China Pharma Holdings, Inc. is a specialty pharmaceutical company with rapidly growing profit that develops, manufactures, and markets treatments for a wide range of high incidence and high mortality conditions in China, including cardio and cerebrovascular diseases, Central Nervous System (CNS) disease, infectious disease, and hepatitis. The Company's cost-effective, high margin business model is driven by market demand and supported by 8 scalable GMP-certified production lines covering the major dosage forms. In addition, the Company has a broad and expanding distribution network across 30 Chinese provinces, municipalities and autonomous regions and possesses a strong R&D platform from numerous well-established collaborations with prestigious universities.
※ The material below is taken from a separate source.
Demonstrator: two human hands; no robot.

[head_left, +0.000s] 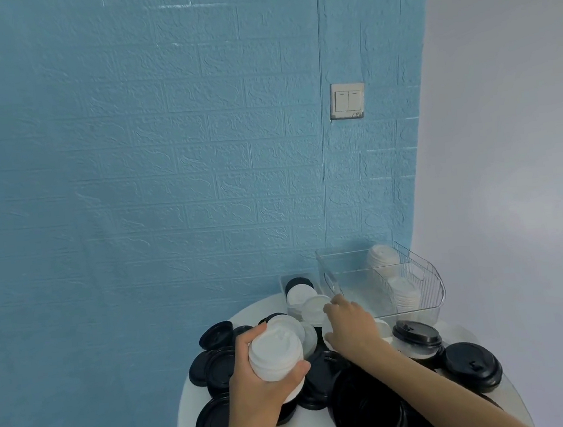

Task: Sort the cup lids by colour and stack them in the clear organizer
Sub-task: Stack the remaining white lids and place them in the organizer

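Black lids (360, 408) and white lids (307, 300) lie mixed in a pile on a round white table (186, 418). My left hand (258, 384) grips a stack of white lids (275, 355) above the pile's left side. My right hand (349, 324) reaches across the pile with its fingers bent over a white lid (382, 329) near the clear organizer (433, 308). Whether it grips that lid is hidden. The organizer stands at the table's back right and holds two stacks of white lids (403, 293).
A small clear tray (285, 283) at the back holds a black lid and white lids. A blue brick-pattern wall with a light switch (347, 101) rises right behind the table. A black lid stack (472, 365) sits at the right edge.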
The Company is registered in Delaware, USA. Hainan Helpson Medical & Biotechnology Co., Ltd. (Helpson), located in Haikou City, Hainan Province, China, is a wholly owned subsidiary of China Pharma Holdings, Inc.
Strong Revenue Growth and High Margins - We have experienced a compounded, annual growth-rate of over 68% in sales of our therapeutics since 2003. For the year ended December 31 2008, the company continued to show stable growth and excellent financial performance. For 2008, the company's total revenue reached $50.97 million, an increase of 53.58% compared with $33.19 million of 2007. For 2008, the gross profit margin was 49.62% which is higher than 46.91% of 2007 and higher than the industry average of 34.2%. Net income for 2008 was $17.83 million, an increase of 39.11% on 12.82 million of 2007; excluding the effect of the increasing income tax, net income increased 54.4%.
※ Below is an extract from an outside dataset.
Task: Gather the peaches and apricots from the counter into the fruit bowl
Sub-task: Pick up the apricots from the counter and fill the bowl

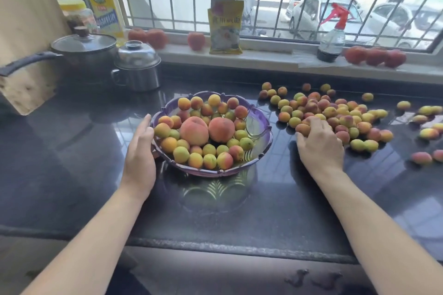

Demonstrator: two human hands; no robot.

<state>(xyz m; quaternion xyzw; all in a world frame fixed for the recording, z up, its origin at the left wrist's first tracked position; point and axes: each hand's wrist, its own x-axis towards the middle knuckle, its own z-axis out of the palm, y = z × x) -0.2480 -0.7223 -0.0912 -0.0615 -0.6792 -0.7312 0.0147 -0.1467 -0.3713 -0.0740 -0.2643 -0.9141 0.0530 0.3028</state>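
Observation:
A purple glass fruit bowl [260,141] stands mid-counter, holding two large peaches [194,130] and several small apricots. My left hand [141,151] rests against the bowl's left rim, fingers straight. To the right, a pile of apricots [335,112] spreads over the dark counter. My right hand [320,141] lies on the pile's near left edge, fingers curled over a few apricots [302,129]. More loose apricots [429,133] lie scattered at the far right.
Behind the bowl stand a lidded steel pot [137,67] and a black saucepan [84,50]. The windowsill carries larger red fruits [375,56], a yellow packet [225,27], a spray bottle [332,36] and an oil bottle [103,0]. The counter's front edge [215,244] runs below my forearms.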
Clear Strategy for Growth - We are part of a rapidly growing industry, in which we are a leader in brand off-patent drugs with growing business. Directed by market needs, we combine our internal R&D with strategic alliances and co-operation, to promote new and improved products targeting China's most prevalent diseases such as CNS disease, cardio-/cerebrovascular disease, digestive disease, and infectious disease. In addition, we produce products in a variety of forms which target specific patient groups, and research, develop and commercialise new or improved dosage-forms of existing products that address side effects or other issues, associated with the originally marketed product formulations.
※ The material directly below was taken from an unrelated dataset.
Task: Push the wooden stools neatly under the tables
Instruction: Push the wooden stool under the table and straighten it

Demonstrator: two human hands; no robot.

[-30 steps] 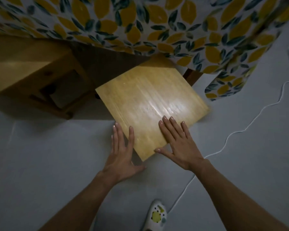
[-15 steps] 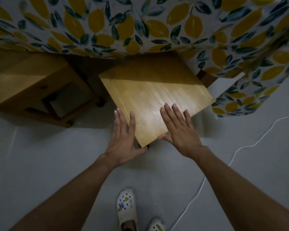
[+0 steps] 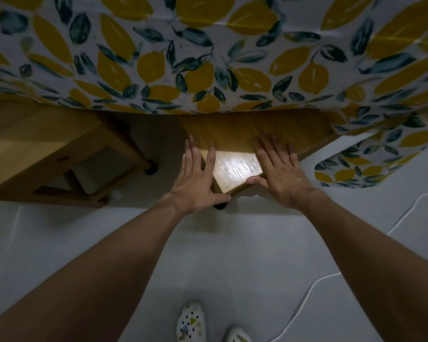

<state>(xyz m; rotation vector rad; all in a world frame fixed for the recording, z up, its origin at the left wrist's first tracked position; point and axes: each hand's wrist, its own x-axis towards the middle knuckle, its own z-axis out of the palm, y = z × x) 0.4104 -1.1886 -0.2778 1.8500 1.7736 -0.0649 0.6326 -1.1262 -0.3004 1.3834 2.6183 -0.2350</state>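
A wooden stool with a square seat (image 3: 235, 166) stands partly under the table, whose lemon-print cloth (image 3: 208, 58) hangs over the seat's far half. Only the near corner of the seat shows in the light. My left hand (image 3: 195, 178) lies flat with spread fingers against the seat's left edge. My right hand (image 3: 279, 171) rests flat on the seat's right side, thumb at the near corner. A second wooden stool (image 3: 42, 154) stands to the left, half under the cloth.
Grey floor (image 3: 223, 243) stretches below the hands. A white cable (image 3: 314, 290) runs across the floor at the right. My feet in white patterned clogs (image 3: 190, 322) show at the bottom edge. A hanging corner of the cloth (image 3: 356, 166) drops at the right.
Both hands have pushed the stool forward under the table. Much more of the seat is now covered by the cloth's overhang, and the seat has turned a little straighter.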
As of December 31, 2008, in addition to our robust portfolio of 30 specifications of 18 commercialized products, we had nine drugs at different stages of R&D, including two which had passed SFDA technical analysis and entered clinical trials (including a new anti-drug-resistance antibiotic product), and three drugs waiting for SFDA production approval. These three included Tiopronin, indicated for Hepatitis B, which subsequently received SFDA production approval in January 2009. The new-to-market enteric-coated version of this drug limits damage to the stomach, giving us product differentiation and competitive advantages for this commonly used medicine. We anticipate its launch in the second quarter of 2009. The other two products awaiting SFDA production approval are indicated for gastric ulcers, and for dementia disease respectively.
We received SFDA approval to enter clinical trials during 2008, including three phase trials for our antibiotic-lactamase inhibitor combination drug aimed at addressing the drug-resistance commonly associated with third generation Cephalosporin antibiotics. The clinical program is expected to require approximately 2.5 years. At the start of 2009, our antihypertensive product candidate, Candesartan also entered clinical trials.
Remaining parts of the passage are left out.